- What the task requires -
Match the word "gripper". Return each line of the data below where it appears.
--- START ---
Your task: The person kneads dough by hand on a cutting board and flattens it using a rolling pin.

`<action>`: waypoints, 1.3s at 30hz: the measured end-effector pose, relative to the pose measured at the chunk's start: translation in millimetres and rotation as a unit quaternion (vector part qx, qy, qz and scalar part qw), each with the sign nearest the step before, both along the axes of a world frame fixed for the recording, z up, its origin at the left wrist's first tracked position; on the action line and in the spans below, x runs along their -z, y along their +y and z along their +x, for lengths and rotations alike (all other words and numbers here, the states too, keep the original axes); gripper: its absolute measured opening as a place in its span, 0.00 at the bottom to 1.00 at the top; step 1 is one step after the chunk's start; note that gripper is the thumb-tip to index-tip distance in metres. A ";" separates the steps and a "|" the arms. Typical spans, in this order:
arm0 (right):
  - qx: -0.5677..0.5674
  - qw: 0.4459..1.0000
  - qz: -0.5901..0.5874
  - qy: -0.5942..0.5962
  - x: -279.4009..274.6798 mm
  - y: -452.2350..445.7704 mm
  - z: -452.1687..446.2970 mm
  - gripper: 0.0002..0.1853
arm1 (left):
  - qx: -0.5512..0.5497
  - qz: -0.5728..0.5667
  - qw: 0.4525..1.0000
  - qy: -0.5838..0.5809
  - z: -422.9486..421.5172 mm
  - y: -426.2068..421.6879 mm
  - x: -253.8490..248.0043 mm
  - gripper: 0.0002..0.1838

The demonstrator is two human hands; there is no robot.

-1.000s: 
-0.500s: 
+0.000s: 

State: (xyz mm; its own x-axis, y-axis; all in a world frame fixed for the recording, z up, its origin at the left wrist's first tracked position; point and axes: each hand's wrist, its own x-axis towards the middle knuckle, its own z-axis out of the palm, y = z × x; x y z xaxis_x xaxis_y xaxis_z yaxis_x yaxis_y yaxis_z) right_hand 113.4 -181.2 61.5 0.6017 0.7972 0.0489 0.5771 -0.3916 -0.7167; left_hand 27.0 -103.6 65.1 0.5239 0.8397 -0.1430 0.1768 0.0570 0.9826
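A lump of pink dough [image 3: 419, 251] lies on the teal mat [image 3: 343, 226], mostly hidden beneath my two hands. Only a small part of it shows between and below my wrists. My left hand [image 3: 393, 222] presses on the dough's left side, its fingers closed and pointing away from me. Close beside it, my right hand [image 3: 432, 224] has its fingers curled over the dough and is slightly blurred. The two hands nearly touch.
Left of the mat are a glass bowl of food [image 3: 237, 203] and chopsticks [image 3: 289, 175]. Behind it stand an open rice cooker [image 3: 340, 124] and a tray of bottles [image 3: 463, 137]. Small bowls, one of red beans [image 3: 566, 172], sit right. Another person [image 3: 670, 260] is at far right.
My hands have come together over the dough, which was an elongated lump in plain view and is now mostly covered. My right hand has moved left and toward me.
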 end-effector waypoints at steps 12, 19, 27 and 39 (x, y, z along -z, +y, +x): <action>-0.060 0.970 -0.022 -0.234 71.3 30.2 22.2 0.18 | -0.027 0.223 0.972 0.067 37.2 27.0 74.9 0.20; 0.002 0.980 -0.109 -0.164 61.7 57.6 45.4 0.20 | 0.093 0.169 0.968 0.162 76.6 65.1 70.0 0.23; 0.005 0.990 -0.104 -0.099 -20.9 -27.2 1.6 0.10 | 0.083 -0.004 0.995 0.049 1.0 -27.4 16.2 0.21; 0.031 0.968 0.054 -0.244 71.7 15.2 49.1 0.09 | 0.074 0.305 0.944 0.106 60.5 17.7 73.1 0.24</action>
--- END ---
- The answer -
`<action>`: waypoints, 1.3s at 30hz: the measured end-effector pose, relative to the pose measured at the chunk's start: translation in millimetres and rotation as a unit quaternion (vector part qx, qy, qz and scalar part qw), each with the sign nearest the step before, both along the axes of a world frame fixed for the recording, z up, its origin at the left wrist's first tracked position; on the action line and in the spans below, x runs along their -z, y along their +y and z along their +x, for lengths and rotations alike (all other words and numbers here, the states too, keep the original axes); gripper: its absolute measured opening as a place in its span, 0.00 at the bottom to 1.00 at the top; step 1 is one step after the chunk's start; note that gripper is the thumb-tip to index-tip distance in metres. A ";" separates the steps and a "|" the arms. Typical spans, in this order:
  - gripper: 0.0002..0.1853
  - gripper: 0.0002..0.1838

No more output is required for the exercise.